Institutional Centers for Clinical and Translational Research, Boston Children's Hospital, Boston, MA, United States; Division of Gastroenterology, Hepatology and Nutrition, Boston Children's Hospital, Boston, MA, United States.
Department of Pediatrics and Child Health, Muhimbili University of Health and Allied Sciences, Dar es Salaam, Tanzania.
J Nutr. 2024 Feb;154(2):403-411. doi: 10.1016/j.tjnut.2023.12.011. Epub 2023 Dec 11.
Provision of zinc supplementation to young children has been associated with reduced infectious morbidity and better growth outcomes. However, the metabolic pathways underlying these outcomes are unclear, and metabolomic data from humans undergoing zinc supplementation, particularly infants, are generally lacking.
This study aimed to examine the effect of zinc supplementation on metabolic profiles in Tanzanian infants aged 6 wk and 6 mo.
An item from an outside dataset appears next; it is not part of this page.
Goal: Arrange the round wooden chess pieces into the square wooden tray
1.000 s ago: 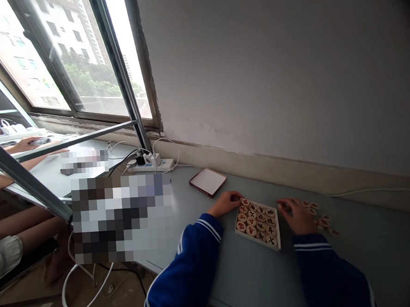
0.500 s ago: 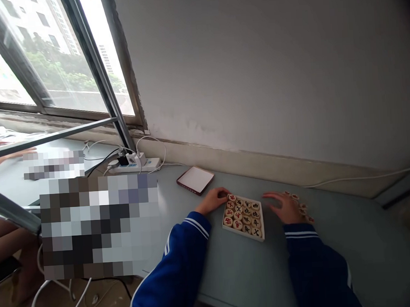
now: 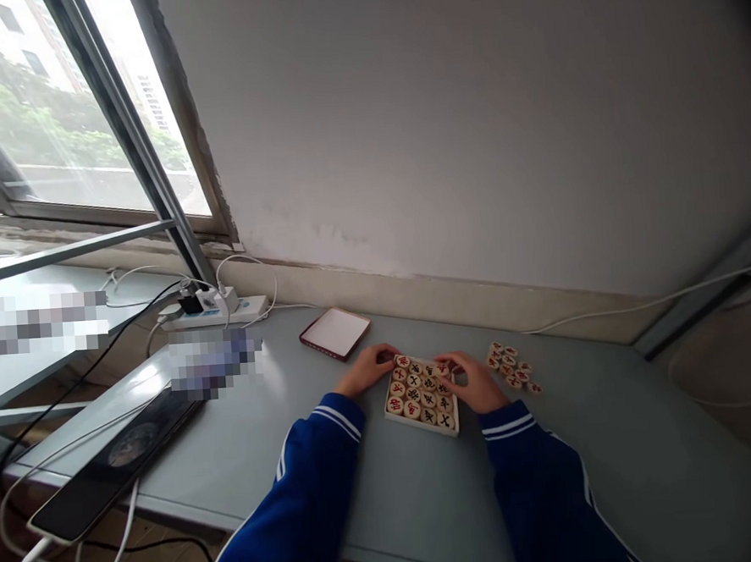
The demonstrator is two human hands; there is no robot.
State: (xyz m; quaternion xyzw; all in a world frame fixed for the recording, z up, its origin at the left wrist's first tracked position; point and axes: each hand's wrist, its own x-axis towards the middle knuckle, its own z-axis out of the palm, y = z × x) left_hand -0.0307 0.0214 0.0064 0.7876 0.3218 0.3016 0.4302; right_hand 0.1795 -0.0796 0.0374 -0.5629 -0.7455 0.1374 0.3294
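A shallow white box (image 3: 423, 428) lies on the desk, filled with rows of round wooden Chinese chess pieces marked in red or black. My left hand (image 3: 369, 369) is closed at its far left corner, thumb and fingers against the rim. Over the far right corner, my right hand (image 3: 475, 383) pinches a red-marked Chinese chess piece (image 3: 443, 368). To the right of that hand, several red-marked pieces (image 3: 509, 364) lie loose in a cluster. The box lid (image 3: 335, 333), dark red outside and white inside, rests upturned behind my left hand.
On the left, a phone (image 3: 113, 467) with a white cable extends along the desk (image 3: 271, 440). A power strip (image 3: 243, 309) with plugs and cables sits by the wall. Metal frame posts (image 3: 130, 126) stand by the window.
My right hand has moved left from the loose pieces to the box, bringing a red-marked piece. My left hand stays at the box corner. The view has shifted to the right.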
Blood samples were collected at age 6 wk and 6 mo from 50 Tanzanian infants who were enrolled in a randomized placebo-controlled trial of zinc supplementation (5 mg oral daily). Metabolomic analysis using an ultrahigh-performance liquid chromatography/tandem mass spectroscopy platform was performed to identify potential metabolomic profiles and biomarkers associated with zinc supplementation. Principal component analysis (PCA) was used to summarize metabolomic data from all samples. Two-way repeated measures analysis of variance with compound symmetry covariance structures were used to compare metabolome levels over time between infants in the 2 treatment arms.
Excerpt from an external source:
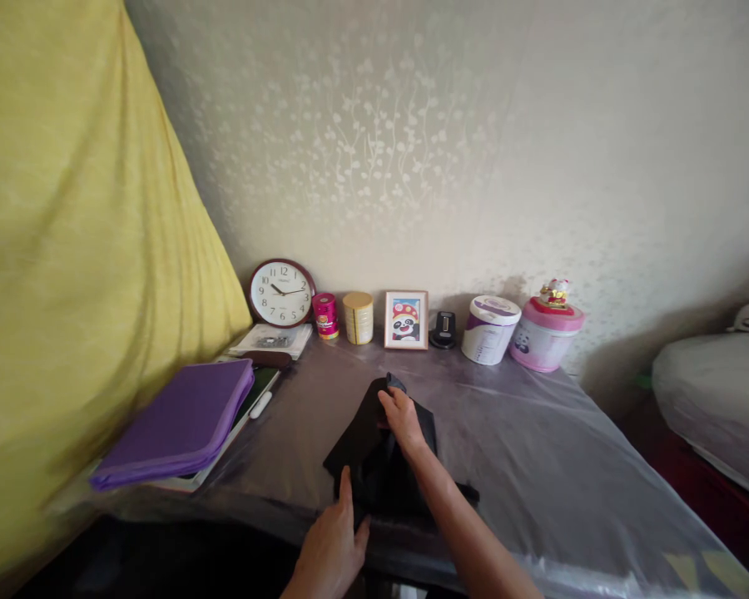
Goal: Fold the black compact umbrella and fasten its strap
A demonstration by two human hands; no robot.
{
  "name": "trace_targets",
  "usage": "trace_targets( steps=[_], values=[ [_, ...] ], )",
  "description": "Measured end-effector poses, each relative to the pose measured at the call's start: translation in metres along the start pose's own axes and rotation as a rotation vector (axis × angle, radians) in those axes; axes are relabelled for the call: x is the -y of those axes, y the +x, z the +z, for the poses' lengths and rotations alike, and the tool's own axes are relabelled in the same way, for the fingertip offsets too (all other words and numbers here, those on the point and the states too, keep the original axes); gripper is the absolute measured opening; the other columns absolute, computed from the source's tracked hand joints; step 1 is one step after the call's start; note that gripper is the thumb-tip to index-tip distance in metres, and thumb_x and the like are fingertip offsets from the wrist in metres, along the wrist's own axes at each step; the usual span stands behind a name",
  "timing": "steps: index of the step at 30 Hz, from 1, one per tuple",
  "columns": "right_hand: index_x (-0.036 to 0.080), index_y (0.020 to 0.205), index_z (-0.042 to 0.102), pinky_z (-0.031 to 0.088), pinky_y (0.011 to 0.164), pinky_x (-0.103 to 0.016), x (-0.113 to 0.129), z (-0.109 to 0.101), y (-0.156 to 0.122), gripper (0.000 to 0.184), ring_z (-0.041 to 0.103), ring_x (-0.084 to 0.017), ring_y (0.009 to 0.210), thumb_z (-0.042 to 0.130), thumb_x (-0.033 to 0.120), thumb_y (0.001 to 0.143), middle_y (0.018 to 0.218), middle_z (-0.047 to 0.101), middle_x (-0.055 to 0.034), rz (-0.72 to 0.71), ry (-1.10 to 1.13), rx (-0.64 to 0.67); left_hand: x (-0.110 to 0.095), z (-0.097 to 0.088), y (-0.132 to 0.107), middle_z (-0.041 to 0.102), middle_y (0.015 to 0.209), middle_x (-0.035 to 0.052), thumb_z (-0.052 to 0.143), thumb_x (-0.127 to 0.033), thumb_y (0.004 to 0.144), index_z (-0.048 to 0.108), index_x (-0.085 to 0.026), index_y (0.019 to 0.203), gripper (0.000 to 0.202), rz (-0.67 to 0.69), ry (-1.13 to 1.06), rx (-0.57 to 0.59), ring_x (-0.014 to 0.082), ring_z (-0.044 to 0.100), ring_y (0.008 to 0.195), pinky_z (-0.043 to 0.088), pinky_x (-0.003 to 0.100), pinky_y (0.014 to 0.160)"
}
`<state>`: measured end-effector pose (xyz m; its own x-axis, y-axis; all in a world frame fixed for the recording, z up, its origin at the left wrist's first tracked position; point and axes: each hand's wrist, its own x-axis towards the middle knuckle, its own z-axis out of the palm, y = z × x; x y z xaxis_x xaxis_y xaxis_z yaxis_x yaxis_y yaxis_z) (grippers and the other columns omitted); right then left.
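A black fabric item that looks like a flat bag (355,441) lies on the table near its front edge, folded and partly covered by my arms. My right hand (403,418) reaches over it, its fingers closed on its upper part. Just past those fingertips a small dark grey piece (395,383) sticks out; I cannot tell what it is. At the near left edge of the fabric is my left hand (337,532), index finger stretched along it and thumb to the right, with a black edge between them. Its other fingers are hidden. A short black strap end (468,492) shows at right.
Left on the table (512,466) lie a purple zip folder (181,420), a white pen-like object (260,405) and papers (287,339). Along the wall stand a clock (282,293), a pink can (325,316), a yellow-lidded jar (359,319), a panda picture frame (405,320) and two tubs (490,331).
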<state>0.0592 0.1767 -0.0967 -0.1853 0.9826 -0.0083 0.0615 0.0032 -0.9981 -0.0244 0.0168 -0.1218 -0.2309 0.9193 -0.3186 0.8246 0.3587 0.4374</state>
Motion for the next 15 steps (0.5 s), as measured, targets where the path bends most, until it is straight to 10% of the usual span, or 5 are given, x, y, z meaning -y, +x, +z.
trace_targets(
  steps=[10, 15],
  values=[
    [0.015, 0.109, 0.045, 0.049, 0.045, -0.023, -0.018, 0.009, 0.009, 0.032, 0.064, -0.014, 0.051, 0.046, 0.030, 0.081, 0.082, 0.067, -0.0064, 0.010, -0.133, 0.070, 0.006, -0.003, -0.002, 0.062, 0.104, 0.0135, 0.035, -0.036, 0.084, 0.007, -0.012, 0.139, 0.066, 0.031, 0.021, -0.051, 0.0222, 0.060, 0.094, 0.041, 0.028, 0.077],
    [0.013, 0.112, 0.041, 0.048, 0.047, -0.020, -0.017, 0.008, 0.007, 0.034, 0.065, -0.013, 0.056, 0.043, 0.031, 0.083, 0.065, 0.065, -0.0018, 0.014, -0.090, 0.132, 0.004, -0.006, -0.013, 0.039, 0.133, 0.0160, 0.034, -0.034, 0.084, 0.004, -0.009, 0.138, 0.067, 0.076, 0.008, -0.147, 0.0201, 0.053, 0.108, 0.040, 0.025, 0.084]
  ],
)
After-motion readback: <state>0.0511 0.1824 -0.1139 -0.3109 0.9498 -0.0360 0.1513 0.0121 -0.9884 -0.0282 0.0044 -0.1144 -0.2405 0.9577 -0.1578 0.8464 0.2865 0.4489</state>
In PCA, the samples tended to be more separated by child age (6 wk compared with 6 mo) than by zinc supplementation status. We found that zinc supplementation affected a variety of metabolites associated with amino acid, lipid, nucleotide, and xenobiotic metabolism, including indoleacetate in the tryptophan metabolism pathway; 3-methoxytrosine and 4-hydrxoyphenylphruvate in the tyrosine pathway; eicosanedioate, 2-aminooctanoate, and N-acetyl-2-aminooctanoate in the fatty acid pathway; and N6-succinyladenosine in the purine metabolism pathway. Compared to the relatively small number of metabolites associated with zinc supplements, many infant metabolites changed significantly from age 6 wk to 6 mo.
Zinc supplementation, despite having overall clinical benefits, appears to induce limited metabolomic changes in blood metabolites in young infants. Future larger studies may be warranted to further examine metabolic pathways associated with zinc supplementation. The parent trial was registered at clinicaltrials.gov as NCT00421668.
向幼儿提供锌补充剂与降低传染性发病率和更好的生长结果有关。然而,这些结果的代谢途径尚不清楚,并且接受锌补充剂的人体(特别是婴儿)的代谢组学数据通常缺乏。
本研究旨在检查锌补充剂对坦桑尼亚 6 周和 6 个月大婴儿代谢谱的影响。
从参加锌补充剂(5mg 口服每日)随机安慰剂对照试验的 50 名坦桑尼亚婴儿中收集了 6 周和 6 个月时的血液样本。使用超高效液相色谱/串联质谱平台进行代谢组学分析,以鉴定与锌补充相关的潜在代谢组学特征和生物标志物。主成分分析(PCA)用于总结所有样品的代谢组学数据。使用具有复合对称协方差结构的双向重复测量方差分析比较 2 种治疗臂中婴儿随时间的代谢水平。
在 PCA 中,样本的分离更多地取决于儿童年龄(6 周与 6 个月),而不是锌补充剂状态。我们发现,锌补充剂影响了多种与氨基酸、脂质、核苷酸和外源性代谢物相关的代谢物,包括色氨酸代谢途径中的吲哚乙酸;酪氨酸途径中的 3-甲氧基酪氨酸和 4-羟苯丙酮酸;脂肪酸途径中的二十烷二酸、2-氨基辛酸和 N-乙酰-2-氨基辛酸;嘌呤代谢途径中的 N6-琥珀酰腺苷。与与锌补充剂相关的代谢物数量相对较少相比,许多婴儿代谢物从 6 周龄到 6 月龄发生了明显变化。
尽管锌补充剂具有总体临床益处,但似乎会引起幼儿血液代谢物的代谢组学变化有限。未来可能需要更大的研究进一步检查与锌补充相关的代谢途径。该母试验在 clinicaltrials.gov 上注册为 NCT00421668。